Michelle ha troppa personalità, troppa indipendenza. Le ingiustizie la fanno arrabbiare e lei lo dimostra, infrangendo quelle regole non scritte che vorrebbero la moglie del presidente una figura simbolica e ben vestita. Ma dell’indignazione del pubblico lei non sa che farsene perché tutte le ragazze hanno diritto a essere in disaccordo. Quindi continua a non sorridere e a staccare pezzo per pezzo quei residui imposti sulle ragazze “buone, brave e belle”, che sennò non trovano marito.
Nel suo, di marito, del resto c’è una profonda ammirazione proprio per le sue qualità “spinose”. Del suo rapporto con Barack parla con molta sincerità in quegli stadi enormi dove il suo libro riunisce tantissime persone. “Non è facile stare accanto a un uomo ambizioso – ammette – avrà sempre sé stesso come priorità”. Sopratutto con l’arrivo delle figlie, Sasha e Malia, Michelle si accorgeva di essere sempre lei a fare delle rinunce, emotive e lavorative.
Poi la terapia di coppia ha aiutato: “Ho capito che non dovevo prendermela con lui, ma cominciare anche io a prioritare me stessa”. Con l’elezione poi, doveva essere chiaro che “non volevo essere un’appendice dei suoi sogni”. Perciò ha proseguito con i suoi, incontrando le donne di ieri e di domani, per pensare un mondo in cui l’esistenza di una presidente donna costringesse a rielaborare il termine “First lady”.

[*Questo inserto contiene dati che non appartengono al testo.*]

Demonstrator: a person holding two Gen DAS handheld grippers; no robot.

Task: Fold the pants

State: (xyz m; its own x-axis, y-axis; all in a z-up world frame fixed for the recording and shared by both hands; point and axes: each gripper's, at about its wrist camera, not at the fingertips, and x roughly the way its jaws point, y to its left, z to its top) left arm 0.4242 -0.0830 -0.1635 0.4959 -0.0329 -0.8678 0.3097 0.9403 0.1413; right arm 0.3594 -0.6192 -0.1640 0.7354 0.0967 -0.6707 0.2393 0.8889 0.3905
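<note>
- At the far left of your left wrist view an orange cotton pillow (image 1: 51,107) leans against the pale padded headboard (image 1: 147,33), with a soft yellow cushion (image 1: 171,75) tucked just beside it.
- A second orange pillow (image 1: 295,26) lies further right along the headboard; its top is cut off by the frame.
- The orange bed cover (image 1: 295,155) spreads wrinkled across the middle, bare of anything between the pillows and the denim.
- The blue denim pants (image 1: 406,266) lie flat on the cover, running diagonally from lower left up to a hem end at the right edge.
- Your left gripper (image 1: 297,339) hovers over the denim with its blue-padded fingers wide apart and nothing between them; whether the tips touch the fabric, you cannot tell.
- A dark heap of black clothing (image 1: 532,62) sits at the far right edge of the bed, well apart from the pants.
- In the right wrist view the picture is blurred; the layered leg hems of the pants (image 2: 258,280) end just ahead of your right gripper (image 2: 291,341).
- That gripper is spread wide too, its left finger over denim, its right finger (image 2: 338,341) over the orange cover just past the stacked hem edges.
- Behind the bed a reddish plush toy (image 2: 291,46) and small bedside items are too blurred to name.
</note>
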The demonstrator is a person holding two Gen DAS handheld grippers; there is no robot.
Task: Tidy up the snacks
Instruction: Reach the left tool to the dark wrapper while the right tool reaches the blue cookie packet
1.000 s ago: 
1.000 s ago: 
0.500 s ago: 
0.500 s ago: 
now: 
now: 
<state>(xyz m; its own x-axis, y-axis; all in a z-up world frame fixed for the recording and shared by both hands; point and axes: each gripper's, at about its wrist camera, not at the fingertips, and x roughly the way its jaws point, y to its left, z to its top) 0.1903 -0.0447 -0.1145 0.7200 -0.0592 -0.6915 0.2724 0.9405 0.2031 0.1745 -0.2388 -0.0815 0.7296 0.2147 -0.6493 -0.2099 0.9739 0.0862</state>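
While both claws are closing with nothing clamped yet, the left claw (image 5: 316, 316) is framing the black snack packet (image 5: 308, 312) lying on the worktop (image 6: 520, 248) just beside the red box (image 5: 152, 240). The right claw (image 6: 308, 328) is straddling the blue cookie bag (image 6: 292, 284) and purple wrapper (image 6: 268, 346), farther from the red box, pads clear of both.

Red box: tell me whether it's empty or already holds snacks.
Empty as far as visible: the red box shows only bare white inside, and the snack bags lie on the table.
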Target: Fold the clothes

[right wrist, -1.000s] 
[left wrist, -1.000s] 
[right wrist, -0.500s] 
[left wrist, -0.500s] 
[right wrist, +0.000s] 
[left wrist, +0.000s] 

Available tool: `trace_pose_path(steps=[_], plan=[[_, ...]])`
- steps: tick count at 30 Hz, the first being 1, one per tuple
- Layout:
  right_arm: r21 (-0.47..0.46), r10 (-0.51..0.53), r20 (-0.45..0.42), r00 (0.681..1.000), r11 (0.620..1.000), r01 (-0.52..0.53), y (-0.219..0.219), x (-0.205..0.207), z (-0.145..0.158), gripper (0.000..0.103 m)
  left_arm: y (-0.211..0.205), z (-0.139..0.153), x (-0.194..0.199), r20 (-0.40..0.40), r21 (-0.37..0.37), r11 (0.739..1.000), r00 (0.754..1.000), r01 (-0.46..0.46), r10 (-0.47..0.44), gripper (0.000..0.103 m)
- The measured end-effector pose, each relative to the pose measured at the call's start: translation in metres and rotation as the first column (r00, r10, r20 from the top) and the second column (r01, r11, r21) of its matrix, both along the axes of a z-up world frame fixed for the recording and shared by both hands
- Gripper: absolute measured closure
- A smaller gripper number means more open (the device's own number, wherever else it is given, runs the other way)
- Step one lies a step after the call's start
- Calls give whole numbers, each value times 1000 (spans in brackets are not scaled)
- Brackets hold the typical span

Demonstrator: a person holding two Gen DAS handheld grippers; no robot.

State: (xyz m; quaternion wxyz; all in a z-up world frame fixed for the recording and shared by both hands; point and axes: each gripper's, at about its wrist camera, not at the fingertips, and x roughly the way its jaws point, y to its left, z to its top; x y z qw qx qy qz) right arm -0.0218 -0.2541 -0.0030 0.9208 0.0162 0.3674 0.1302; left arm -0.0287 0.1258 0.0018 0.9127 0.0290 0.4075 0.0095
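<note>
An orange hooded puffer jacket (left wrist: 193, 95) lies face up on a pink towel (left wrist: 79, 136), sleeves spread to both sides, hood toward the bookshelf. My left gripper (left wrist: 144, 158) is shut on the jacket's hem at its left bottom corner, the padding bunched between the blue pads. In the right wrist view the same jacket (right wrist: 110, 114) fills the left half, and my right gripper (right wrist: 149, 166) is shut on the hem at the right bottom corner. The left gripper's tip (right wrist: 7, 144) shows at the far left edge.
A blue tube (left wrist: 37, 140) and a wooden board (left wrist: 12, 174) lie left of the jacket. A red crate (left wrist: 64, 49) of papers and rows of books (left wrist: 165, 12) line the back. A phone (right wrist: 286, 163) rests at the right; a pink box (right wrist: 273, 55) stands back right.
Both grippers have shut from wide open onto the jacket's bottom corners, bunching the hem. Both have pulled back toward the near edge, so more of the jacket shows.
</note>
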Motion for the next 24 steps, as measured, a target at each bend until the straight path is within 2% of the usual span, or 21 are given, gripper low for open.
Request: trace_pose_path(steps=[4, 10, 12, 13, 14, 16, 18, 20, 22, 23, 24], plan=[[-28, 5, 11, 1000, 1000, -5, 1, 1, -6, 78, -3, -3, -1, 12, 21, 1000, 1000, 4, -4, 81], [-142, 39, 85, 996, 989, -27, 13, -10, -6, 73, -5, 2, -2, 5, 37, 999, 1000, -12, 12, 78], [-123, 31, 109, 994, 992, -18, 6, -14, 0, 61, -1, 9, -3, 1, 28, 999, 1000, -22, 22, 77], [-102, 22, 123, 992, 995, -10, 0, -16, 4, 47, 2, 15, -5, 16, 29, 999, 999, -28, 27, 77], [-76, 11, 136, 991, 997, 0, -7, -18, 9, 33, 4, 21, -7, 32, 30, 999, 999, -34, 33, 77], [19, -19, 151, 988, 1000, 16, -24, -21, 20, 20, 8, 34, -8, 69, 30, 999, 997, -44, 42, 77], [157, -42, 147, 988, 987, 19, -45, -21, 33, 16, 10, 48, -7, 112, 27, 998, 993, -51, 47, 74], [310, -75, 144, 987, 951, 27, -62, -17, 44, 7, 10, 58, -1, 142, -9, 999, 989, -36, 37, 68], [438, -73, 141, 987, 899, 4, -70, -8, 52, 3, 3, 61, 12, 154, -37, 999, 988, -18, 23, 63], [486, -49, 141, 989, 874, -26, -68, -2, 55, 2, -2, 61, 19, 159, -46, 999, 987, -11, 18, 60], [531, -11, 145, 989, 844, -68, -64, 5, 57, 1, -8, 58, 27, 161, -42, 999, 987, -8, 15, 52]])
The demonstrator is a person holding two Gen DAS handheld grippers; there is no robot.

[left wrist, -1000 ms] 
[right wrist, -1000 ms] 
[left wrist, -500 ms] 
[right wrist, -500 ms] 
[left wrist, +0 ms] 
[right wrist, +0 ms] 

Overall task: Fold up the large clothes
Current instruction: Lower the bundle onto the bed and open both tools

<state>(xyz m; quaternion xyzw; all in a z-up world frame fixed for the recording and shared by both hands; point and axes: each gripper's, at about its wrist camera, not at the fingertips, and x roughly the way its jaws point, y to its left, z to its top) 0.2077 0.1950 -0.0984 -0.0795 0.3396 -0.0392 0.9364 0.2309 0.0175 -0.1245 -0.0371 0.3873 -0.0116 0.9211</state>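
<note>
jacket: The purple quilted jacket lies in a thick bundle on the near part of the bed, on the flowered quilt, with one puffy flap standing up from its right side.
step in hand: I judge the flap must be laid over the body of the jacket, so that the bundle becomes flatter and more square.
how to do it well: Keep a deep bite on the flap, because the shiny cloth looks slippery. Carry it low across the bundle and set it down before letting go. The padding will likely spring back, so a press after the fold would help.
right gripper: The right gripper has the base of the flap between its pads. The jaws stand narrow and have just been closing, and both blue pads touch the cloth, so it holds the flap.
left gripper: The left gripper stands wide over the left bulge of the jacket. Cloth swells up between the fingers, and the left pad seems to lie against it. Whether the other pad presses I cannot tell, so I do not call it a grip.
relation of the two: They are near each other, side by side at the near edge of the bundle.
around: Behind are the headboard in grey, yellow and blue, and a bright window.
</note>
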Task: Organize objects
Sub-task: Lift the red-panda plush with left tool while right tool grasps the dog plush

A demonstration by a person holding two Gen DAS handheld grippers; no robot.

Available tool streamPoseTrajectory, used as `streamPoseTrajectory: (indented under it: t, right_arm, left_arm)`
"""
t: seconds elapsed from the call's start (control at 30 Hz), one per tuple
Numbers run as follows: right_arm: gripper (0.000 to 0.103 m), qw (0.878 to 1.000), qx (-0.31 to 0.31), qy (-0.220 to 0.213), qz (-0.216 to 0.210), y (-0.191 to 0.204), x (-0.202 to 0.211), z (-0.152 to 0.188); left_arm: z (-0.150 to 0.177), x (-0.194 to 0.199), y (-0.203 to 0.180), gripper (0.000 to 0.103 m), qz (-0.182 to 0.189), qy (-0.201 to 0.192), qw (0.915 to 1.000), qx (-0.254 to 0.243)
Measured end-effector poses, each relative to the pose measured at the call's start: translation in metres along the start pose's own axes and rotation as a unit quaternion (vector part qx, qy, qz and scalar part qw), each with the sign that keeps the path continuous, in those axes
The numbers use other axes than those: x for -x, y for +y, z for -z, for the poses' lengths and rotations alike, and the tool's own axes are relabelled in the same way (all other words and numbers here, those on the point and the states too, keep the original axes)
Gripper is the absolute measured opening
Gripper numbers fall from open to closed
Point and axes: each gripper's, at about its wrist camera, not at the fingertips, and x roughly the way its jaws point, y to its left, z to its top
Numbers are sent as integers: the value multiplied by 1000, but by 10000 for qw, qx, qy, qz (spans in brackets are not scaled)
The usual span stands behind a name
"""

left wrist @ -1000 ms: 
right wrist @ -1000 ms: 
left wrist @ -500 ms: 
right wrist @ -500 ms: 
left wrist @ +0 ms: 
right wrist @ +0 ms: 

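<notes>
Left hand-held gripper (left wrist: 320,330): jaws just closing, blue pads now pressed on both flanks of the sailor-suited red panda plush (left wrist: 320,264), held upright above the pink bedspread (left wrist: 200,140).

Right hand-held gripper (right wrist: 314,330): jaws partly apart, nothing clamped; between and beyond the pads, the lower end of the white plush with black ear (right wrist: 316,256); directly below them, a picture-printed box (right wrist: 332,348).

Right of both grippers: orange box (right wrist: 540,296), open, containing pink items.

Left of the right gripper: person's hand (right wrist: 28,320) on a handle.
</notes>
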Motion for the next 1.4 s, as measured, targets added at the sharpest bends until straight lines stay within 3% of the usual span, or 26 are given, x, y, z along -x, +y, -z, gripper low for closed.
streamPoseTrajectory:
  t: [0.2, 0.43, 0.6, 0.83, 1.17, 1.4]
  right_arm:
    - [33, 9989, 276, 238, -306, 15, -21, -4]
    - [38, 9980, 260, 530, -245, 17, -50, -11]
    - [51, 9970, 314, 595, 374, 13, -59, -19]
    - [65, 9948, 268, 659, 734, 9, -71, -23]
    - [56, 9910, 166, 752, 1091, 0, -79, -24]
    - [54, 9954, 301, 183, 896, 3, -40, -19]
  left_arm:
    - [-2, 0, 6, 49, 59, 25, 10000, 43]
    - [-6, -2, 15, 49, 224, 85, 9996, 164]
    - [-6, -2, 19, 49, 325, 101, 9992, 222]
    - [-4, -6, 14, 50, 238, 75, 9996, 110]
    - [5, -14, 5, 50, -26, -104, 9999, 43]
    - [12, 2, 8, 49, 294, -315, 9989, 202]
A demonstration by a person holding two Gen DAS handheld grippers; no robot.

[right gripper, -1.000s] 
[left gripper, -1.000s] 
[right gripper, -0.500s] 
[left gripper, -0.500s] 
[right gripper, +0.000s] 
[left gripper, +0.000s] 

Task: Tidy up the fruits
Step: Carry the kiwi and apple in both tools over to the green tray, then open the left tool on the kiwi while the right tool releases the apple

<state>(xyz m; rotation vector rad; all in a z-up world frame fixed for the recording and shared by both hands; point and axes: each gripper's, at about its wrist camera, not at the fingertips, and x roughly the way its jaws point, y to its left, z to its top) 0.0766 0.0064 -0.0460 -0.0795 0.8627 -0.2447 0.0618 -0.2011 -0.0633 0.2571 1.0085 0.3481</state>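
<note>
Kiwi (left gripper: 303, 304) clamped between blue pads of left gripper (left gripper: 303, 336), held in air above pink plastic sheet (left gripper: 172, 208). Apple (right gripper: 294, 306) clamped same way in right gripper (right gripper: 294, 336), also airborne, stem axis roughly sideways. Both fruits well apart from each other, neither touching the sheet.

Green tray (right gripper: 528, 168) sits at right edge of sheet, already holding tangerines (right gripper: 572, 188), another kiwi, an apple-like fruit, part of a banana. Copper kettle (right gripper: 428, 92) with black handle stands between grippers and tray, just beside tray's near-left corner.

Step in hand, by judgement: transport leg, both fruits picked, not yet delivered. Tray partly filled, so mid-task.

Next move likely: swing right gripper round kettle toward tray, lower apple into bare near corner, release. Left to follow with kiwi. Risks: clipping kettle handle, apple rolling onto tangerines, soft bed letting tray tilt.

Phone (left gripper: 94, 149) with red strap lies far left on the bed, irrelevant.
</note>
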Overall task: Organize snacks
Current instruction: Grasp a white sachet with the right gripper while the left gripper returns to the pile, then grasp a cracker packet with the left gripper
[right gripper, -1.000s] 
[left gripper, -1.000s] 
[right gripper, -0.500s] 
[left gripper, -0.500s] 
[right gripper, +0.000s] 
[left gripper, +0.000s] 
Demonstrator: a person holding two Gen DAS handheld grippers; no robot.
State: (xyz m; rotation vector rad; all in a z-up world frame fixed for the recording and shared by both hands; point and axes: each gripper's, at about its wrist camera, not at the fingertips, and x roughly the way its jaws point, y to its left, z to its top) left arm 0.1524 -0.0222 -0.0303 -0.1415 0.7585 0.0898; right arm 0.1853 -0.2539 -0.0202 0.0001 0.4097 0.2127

Dopo otto anni di governo Obama, certamente lasciare la Casa Bianca a Donald Trump non la considera una vittoria. Quel clima di razzismo e intolleranza, che qualche giornalista aveva incautamente definito “over” (finito), è tornato più prepotente di prima. “When they go low, we go high” (Quando loro toccano il fondo, noi ci innalziamo) è lo slogan di Michelle Obama diventato famoso contro le discriminazioni. “Sapevamo benissimo di essere una provocazione, noi come famiglia Obama”, dice, perché si portavano dietro tradizioni, esperienze e desideri diversi da chiunque avesse mai solcato quella porta. “I nostri antenati erano schiavi”, risponde semplicemente a chi le chiede perché consideri così importante riunirsi, dibattere, creare dei gruppi.
“Il potere che ha l’azione del riunirsi è incontrastato”, dice seduta tra le tante scuole, biblioteche, chiese d’America. Circondata da giovani e anziani con cui desidera quel confronto senza barriere. Ora che quegli anni di presidenza sono finiti, poter girare e incontrare gente è la sua più grande conquista. Una pausa da tutta quella perfezione che le era stata imposta e un’occasione per guardare di nuovo il mondo in faccia. Impossibile non pensare a quanto ora, in tempi di Covid-19, azioni così semplici suonino tanto strane.
Da “Becoming” arriva però un messaggio che sopravvive anche a questi tempi difficile, senza offuscare la figura di una donna che prima di tutto crede. Crede che un mondo diverso è sempre possibile, indipendentemente dalle condizioni di partenza. Crede nelle ragazze, come motore del mondo. Crede nella lotta, quella rabbiosa e inelegante, perché nessuna conquista è per sempre. Crede, infine, in quel sentire comune che ci rende finalmente invincibili. Perciò grazie Michelle Obama, a buon rendere.